Thursday, February 23, 2006

Packing my bags...

Because I am going on a guilt trip. That's right, I have enormous guilt. This blog was designed for two women and their journey to healthy living. If you are paying attention, only one woman has commited herself to this journey, and it isn't me.

For three weeks, I have not worked out...I have not eaten healthy...and I have not blogged about why I am absent or where I stand so far. Nothing. My mom, bless her heart, is very supporting. She understands that working and school are keeping busy from the minute I wake up until the minute I go to sleep. Excuses, Excuses, I know. But it's true. I took too many classes this semester. I would hold off on work...designing blogs...except I am using this employment as internship. I am behind and stressed. My mom she doesn't make me feel guilty...she understands. But everytime she mentions a comment someone left her or a entry she just did, I start counting my frequent flier miles to guiltville. Especially how I lost a half pound more than her this week on the Jessica Simpson-Dippin Dot-Pizza Hut diet this week.

So everyweek I say to myself, I am going to start again this week...swear off the nasties that make my unhealthy. Every week I don't. I can't bear to hear her disappointment and at this point it seems I would be doing it for her and not myself. How do I get back on track? I am too busy to cook, too busy to even shower before midnight. How does one eat well on a schedule like this? I feel like right now it is too much of a chore to have to think about than something I want to enjoy and feel good about.

I am commiting diet suicide. Upon my death, I leave my fat to Jessica Simpson.

4 Comments:

Blogger ...jus me said...

You are too funny girlfriend! Don't feel guilty! I am fine...sniff sniff! Just stay on your current diet and eventually I will catch up! lol But not if you keep losing 3 1/2 pounds a week! So knock it off will ya!
Just kidding honey! I would like to see you eating healthier so you will feel good and stay in good health with the pace you are trying to keep up. That kinda worries me as we both know what problems stress can cause. I am just a little selfish...I want my daughter (my best friend) around for a long time! love Mom

February 23, 2006 4:44 PM  
Anonymous Anonymous said...

Hey, good to hear from the daughter side of this blog! How do you eat bad and lose more than your mom? You sure you're not just being too hard on yourself? Hey, I'm a single homeschooling mom, I know what you mean about not having time to shower! My youngest are 15 months apart, I got cavities that needed filled because every time I would go in the bathroom, they'd both cry and cry! I didn't take time to properly care for my teeth! Hey, I went to college and worked for a year, I know what it's like. I was seeing the school shrink by the end of my second semester! So,all that to say, school and work are not necessarily an excuse. ~Necessarily~. I lost nearly 40 pounds just dieting. So, if you have to choose between eating right or exercise, eat right. It goes farther in the long run. The energy you expend at school and work should take care fo itslef. try using stairs instead of elevators, park the car far from the building, carry a bottle of water with you everywhere. If you're gonna eat bread, make it whole wheat (truly whole, not just brown), not that white junk. It'll be a start, but it sounds like you really don't need a start, just need to calm down and not stress over weight loss. You have enough to worry about. Just eat healthy and don't worry about it! :-)

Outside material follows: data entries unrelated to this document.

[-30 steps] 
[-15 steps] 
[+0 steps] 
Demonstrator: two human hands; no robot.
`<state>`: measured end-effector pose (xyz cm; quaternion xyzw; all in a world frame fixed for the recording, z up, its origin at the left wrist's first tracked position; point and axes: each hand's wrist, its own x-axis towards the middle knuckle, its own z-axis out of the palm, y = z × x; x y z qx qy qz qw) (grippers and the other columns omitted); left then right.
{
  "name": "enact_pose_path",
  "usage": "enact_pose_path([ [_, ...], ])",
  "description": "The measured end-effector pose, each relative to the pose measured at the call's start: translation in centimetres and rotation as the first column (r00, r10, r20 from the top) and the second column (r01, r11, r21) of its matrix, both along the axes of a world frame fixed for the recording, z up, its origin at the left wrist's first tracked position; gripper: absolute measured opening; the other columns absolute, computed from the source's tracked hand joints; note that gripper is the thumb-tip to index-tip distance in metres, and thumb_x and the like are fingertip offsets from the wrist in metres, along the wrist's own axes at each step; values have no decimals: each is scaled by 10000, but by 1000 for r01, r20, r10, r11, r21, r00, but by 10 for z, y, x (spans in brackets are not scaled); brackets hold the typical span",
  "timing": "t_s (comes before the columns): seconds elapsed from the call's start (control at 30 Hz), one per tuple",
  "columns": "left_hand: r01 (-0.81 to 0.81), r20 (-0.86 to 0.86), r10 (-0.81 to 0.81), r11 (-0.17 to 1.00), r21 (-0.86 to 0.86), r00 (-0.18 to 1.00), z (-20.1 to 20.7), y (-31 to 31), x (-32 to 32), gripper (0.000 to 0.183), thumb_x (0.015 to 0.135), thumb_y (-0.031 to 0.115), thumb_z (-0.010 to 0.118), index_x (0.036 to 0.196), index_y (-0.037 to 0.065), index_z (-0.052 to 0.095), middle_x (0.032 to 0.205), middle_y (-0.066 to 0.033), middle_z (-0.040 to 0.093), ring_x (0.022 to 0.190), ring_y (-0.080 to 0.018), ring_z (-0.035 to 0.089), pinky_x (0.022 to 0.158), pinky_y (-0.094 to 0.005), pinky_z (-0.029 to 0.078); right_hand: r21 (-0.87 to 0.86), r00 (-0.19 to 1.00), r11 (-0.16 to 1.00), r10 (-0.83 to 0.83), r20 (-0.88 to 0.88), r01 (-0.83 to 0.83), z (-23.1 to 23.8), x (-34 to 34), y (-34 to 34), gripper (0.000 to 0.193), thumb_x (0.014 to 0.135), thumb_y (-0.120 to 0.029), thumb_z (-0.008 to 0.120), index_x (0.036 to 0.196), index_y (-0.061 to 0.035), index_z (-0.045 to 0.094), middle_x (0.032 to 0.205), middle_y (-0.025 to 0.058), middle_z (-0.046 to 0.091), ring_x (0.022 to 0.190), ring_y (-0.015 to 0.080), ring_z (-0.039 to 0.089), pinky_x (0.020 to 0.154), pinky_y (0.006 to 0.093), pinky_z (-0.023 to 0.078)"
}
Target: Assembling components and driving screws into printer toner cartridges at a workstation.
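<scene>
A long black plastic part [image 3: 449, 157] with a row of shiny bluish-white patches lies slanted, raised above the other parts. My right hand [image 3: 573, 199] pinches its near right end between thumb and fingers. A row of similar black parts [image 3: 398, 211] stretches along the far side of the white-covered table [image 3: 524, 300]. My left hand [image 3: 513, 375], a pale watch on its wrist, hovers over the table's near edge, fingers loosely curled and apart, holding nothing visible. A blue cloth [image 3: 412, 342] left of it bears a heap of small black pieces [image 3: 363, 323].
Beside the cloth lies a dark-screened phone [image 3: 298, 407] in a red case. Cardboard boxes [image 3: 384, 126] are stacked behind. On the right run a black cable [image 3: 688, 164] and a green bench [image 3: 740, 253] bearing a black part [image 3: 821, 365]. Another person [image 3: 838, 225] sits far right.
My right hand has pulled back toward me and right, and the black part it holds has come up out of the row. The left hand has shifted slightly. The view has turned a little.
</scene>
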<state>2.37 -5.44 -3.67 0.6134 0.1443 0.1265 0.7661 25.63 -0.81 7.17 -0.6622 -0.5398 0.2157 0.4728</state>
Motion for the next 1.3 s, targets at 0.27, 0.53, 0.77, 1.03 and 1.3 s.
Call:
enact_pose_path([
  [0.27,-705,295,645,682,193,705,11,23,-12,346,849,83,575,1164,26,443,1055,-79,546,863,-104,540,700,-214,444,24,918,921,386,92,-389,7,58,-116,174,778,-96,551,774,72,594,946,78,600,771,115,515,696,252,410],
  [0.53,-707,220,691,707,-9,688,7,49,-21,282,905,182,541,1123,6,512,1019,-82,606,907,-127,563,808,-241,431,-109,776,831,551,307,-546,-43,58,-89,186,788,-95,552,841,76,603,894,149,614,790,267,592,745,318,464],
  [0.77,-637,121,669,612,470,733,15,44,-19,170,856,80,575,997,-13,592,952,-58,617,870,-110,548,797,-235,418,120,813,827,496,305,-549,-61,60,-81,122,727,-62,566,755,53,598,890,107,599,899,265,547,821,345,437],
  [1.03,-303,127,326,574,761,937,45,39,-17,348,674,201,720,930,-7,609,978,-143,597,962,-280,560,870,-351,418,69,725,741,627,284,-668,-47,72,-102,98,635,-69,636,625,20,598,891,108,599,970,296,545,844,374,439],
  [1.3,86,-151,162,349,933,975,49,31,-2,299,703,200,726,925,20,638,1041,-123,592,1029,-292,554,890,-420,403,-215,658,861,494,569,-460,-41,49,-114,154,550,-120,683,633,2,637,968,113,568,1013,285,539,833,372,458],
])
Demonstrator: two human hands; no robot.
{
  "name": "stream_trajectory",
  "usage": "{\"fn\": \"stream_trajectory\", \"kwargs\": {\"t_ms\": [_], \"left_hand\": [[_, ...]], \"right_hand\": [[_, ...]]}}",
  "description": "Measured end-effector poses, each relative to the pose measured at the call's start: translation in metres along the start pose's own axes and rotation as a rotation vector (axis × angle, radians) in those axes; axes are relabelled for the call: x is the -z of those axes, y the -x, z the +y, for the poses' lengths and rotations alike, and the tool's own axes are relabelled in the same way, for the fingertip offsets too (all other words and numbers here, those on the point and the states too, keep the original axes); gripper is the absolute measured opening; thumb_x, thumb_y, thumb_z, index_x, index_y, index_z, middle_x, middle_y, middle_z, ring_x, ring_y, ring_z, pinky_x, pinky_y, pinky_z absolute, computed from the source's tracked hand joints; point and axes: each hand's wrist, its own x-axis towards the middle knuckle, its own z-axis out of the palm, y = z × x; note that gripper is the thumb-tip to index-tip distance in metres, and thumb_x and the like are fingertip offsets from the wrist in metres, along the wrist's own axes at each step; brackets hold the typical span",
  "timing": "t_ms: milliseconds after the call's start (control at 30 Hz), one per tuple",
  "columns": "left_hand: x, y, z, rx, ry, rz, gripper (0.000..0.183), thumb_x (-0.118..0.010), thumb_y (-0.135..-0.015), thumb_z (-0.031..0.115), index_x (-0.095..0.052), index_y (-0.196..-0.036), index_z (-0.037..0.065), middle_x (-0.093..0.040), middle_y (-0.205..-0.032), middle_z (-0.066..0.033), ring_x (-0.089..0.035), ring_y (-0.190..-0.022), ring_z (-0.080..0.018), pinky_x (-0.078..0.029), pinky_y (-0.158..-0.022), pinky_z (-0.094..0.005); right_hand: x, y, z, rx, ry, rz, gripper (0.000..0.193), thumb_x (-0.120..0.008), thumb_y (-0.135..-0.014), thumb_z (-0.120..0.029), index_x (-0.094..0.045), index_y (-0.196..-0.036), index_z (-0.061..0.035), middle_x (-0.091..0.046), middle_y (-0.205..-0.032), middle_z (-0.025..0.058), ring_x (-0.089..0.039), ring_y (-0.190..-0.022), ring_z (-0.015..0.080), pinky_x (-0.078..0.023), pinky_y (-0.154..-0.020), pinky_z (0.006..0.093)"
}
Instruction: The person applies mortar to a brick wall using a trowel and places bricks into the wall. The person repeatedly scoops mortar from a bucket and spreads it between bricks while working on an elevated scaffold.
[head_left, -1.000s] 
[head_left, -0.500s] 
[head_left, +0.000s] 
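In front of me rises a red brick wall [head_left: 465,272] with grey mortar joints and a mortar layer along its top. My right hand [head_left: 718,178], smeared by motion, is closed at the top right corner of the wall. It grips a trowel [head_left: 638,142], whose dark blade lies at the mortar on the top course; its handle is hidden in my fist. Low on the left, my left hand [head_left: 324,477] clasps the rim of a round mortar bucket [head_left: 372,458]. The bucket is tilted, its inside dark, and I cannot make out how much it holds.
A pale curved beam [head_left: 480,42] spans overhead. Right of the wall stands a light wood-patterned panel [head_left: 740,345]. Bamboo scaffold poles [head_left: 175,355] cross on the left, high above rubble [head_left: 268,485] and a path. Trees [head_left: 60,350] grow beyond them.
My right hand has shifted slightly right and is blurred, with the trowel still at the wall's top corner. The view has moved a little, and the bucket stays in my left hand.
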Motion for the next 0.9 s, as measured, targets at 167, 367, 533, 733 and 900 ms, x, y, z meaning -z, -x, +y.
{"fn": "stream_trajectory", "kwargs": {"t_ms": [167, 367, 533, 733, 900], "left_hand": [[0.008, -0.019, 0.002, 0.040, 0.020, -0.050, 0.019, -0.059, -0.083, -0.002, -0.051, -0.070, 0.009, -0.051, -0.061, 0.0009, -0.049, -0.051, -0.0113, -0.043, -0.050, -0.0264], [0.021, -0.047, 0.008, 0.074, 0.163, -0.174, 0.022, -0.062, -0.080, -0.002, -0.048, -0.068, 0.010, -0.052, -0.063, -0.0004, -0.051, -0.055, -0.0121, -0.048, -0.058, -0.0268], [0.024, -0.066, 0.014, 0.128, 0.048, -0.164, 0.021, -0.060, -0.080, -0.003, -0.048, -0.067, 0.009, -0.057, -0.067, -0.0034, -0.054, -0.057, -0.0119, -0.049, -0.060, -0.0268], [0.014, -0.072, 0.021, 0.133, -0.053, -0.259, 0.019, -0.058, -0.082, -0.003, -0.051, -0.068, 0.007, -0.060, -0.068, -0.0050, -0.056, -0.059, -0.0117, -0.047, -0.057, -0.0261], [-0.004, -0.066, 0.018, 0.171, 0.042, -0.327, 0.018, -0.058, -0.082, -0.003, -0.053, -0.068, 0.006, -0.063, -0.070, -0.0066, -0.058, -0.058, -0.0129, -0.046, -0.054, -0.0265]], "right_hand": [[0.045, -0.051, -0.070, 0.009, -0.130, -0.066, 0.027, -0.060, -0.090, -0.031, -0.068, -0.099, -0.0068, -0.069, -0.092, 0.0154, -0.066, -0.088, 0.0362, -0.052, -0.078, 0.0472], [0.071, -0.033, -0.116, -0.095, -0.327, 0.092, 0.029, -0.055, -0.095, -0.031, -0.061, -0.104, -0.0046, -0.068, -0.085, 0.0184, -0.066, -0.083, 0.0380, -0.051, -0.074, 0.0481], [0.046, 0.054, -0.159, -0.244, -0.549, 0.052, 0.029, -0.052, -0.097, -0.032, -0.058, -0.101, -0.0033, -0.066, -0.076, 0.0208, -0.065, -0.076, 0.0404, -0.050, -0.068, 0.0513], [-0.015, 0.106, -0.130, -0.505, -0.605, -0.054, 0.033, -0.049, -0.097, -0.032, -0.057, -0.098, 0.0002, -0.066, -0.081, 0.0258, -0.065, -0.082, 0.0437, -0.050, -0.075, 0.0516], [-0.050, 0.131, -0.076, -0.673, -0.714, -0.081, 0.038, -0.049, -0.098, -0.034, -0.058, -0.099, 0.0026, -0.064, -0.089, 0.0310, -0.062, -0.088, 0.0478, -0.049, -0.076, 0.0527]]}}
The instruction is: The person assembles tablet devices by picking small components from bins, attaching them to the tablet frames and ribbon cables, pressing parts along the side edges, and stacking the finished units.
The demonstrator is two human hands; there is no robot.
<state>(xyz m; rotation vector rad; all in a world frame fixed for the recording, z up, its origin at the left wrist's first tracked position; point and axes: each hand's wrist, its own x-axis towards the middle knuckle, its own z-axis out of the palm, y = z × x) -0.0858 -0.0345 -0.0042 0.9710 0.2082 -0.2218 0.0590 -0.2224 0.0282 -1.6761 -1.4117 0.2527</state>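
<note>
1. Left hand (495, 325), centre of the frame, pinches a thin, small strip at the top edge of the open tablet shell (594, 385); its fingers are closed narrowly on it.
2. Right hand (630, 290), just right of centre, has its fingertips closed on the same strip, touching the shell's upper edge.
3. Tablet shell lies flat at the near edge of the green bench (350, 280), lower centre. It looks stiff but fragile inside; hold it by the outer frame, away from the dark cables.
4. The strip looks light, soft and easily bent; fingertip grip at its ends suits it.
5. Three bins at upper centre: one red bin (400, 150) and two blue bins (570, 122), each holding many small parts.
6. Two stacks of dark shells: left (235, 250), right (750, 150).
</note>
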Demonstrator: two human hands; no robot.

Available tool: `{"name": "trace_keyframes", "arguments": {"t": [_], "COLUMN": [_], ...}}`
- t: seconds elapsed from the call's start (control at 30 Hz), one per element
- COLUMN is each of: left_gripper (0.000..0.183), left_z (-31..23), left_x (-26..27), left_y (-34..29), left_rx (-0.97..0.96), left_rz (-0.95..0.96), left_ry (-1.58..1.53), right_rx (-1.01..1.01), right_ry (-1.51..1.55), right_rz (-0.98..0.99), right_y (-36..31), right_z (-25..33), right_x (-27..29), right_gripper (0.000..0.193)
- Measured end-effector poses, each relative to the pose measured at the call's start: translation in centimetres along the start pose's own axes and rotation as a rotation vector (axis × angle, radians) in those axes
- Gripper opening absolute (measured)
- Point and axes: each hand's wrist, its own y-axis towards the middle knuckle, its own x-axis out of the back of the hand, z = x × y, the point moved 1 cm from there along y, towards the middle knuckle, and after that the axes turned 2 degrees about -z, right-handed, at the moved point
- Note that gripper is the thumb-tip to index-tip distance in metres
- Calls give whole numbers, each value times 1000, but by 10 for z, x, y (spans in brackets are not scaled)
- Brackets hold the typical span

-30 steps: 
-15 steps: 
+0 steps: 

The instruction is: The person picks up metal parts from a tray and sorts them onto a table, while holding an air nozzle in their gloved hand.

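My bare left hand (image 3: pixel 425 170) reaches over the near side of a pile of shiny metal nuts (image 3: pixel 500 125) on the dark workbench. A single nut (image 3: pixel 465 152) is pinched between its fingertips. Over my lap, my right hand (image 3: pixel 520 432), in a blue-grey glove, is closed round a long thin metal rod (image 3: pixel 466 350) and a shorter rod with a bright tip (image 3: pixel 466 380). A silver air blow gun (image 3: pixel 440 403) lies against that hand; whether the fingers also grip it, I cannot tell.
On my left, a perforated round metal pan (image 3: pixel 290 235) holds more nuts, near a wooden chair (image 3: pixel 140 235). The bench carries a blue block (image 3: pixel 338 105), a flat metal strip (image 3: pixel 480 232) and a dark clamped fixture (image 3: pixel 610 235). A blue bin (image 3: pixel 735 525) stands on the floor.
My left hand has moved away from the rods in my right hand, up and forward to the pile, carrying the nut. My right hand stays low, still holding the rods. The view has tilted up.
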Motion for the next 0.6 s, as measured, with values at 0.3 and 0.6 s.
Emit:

February 25, 2006 5:02 AM  
Anonymous Anonymous said...

The brain uses A LOT of fuel to function, so that is probably why you have been able to lose as much as you have. It sounds like you are using a lot of physical and mental energy. Maybe you haven't eaten as bad as you think. I know if I just have 1 thing I shouldn't I blow it up to be an enormous issue. When I hear of someone else that did the same thing, it doesn't seem that bad. So, don't beat yourself up. Strive to eat healthy and exercise when you can. Even if it is using stairs instead of elevator, it is better than nothing.

February 26, 2006 11:28 AM  
Blogger Krista said...

It sounds like you've got plenty of stress already, the last thing you need is guilt. Especially since your mom is obviously wonderful and is only concerned about your health. I wish I had some good advice to offer, but hang in there. Celebrate the small victories. Good luck!